Description of the task
Give every line below again, exactly.

Recorded data
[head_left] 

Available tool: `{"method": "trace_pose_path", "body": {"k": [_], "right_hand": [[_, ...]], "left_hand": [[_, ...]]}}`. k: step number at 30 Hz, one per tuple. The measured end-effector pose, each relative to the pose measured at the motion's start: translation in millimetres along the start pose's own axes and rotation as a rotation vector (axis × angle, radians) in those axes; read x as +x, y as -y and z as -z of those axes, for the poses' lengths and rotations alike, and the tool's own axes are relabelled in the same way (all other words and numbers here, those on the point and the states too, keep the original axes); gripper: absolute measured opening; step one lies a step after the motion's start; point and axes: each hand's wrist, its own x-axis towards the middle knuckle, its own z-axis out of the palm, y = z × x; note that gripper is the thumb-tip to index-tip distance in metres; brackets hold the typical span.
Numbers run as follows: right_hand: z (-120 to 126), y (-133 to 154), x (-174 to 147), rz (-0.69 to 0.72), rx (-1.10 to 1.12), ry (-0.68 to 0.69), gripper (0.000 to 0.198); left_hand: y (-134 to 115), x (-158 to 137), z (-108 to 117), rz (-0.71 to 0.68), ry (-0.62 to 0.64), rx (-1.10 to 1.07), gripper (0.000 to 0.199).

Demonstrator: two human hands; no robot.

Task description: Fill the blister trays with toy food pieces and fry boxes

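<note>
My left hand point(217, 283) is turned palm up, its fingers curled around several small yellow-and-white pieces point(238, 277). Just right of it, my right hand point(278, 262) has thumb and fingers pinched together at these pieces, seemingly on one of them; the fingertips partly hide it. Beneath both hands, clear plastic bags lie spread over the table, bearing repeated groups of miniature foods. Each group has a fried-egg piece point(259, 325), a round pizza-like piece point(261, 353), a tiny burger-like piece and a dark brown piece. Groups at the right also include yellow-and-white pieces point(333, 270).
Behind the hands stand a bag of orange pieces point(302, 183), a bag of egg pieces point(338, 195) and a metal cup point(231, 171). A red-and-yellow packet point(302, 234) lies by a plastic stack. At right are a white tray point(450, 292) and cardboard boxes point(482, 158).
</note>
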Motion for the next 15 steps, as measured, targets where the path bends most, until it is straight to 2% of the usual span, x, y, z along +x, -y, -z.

Answer to this exercise
[head_left] 

Available tool: `{"method": "trace_pose_path", "body": {"k": [_], "right_hand": [[_, ...]], "left_hand": [[_, ...]]}}`. k: step number at 30 Hz, one per tuple. The measured end-effector pose, each relative to the pose measured at the motion's start: translation in millimetres along the start pose's own axes and rotation as a rotation vector (axis × angle, radians) in those axes; read x as +x, y as -y and z as -z of those axes, for the poses' lengths and rotations alike, and the tool's own axes are relabelled in the same way (all other words and numbers here, those on the point and the states too, keep the original axes); gripper: absolute measured opening; step one lies a step after the motion's start; point and axes: each hand's wrist, its own x-axis towards the middle knuckle, its own z-axis out of the palm, y = z × x; note that gripper is the thumb-tip to index-tip distance in metres; brackets hold the typical span.
Numbers run as follows: right_hand: z (-120 to 126), y (-133 to 154), x (-174 to 147), rz (-0.69 to 0.72), rx (-1.10 to 1.12), ry (-0.68 to 0.69), gripper (0.000 to 0.198); left_hand: y (-134 to 115), x (-158 to 137), z (-108 to 117), rz (-0.71 to 0.68), ry (-0.62 to 0.64), rx (-1.10 to 1.07), gripper (0.000 to 0.199).

Demonstrator: two human hands; no robot.

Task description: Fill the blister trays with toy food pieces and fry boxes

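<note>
My left hand point(217, 283) is turned palm up, its fingers curled around several small yellow-and-white pieces point(238, 277). Just right of it, my right hand point(278, 262) has thumb and fingers pinched together at these pieces, seemingly on one of them; the fingertips partly hide it. Beneath both hands, clear plastic bags lie spread over the table, bearing repeated groups of miniature foods. Each group has a fried-egg piece point(259, 325), a round pizza-like piece point(261, 353), a tiny burger-like piece and a dark brown piece. Groups at the right also include yellow-and-white pieces point(333, 270).
Behind the hands stand a bag of orange pieces point(302, 183), a bag of egg pieces point(338, 195) and a metal cup point(231, 171). A red-and-yellow packet point(302, 234) lies by a plastic stack. At right are a white tray point(450, 292) and cardboard boxes point(482, 158).
</note>
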Motion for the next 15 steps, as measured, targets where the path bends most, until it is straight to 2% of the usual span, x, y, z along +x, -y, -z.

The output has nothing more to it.